FELSEFE YAPMA!!!! DESELER DE İNANMA


Youtube Kanalımı da incelemeyi unutmayın
                 
Dünyacası: Dünya görüşü, dünyada el üstünde tutulan, uygar insanın sorgu mekanizması.
Türkçesi:   Kafa ütüleme, boş konuşma, sıkıcı çağrışımlar ve gereksiz sözcükler topluluğu vs.
Dünya görüşüdür felsefe. Farkında olsun olmasın herkes, belirli düşünce biçimi siyasi ve toplumsal belleğe, kültüre sahiptir. Felsefe bilime paralel fakat bilimden farklı ispat çabası içinde olmayan anlama açıklama yaratıcılığı içince var olur ve insanı bu anlamda geliştirir.

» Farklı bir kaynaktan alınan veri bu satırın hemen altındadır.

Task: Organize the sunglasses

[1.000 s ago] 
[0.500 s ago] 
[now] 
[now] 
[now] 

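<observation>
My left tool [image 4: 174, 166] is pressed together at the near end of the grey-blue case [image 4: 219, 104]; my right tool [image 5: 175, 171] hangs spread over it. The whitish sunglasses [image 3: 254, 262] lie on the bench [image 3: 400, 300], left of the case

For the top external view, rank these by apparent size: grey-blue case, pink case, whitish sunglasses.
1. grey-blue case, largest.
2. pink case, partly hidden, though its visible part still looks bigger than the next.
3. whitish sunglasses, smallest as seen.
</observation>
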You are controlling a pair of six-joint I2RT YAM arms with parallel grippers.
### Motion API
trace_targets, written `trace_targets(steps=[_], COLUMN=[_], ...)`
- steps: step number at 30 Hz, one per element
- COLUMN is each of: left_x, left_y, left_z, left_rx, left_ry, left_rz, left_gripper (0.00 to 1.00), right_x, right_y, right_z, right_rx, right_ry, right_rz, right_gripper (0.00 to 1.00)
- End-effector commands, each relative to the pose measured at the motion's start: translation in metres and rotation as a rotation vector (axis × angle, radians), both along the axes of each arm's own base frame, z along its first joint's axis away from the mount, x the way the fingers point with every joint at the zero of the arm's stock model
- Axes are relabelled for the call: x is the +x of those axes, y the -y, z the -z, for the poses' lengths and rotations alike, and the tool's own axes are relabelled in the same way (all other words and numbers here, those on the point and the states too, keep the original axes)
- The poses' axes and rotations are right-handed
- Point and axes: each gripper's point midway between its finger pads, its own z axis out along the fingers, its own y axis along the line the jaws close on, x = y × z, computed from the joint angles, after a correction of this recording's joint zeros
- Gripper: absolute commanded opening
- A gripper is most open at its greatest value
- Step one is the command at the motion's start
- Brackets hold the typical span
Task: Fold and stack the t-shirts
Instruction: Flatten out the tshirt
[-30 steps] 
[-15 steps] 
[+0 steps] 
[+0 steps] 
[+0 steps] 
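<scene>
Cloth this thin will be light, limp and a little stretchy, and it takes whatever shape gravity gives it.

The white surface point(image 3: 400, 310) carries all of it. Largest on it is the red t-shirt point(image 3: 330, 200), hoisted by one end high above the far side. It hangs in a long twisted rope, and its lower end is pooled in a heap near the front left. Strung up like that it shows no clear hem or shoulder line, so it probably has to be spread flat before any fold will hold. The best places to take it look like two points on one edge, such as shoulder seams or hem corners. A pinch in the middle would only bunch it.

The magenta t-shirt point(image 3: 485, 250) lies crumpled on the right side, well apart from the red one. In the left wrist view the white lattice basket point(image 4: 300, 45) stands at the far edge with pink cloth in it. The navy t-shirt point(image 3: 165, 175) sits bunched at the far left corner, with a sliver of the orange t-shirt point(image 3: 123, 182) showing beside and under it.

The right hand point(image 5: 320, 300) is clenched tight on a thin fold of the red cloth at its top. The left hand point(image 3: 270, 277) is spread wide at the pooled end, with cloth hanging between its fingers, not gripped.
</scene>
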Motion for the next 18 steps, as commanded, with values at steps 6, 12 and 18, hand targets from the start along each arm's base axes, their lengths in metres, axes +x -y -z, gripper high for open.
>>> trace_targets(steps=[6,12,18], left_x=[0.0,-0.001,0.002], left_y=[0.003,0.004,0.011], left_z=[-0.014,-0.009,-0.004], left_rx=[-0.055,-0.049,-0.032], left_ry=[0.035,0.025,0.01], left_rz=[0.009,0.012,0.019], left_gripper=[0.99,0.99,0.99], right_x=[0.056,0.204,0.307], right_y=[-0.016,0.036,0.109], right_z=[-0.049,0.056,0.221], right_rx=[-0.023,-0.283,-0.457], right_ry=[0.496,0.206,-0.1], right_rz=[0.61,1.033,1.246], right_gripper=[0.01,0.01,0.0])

Bana kalırsa felsefenin en hayati tarafı “akıl yürütme, çıkarım” becerisini kazandırmasında yatıyor. Olayları, fikirleri kısacası hayatı birbirine eklemleyerek çelişki ve tutarlılığı algılayamayan bir insanın hangi sosyal konumda olursa olsun gelişkin olduğundan söz edilemez. Bundan dolayı akıl yürütme becerisi bir ülkenin eğitim sisteminde en geç ilköğretim kademesinde kazandırılması gereken temel yeteneklerden biridir. Ancak bu şekilde “düz mantık” diye ifade ettiğimiz kolaycı ve derinlikten yoksun anlayışın ötesine ulaşabiliriz.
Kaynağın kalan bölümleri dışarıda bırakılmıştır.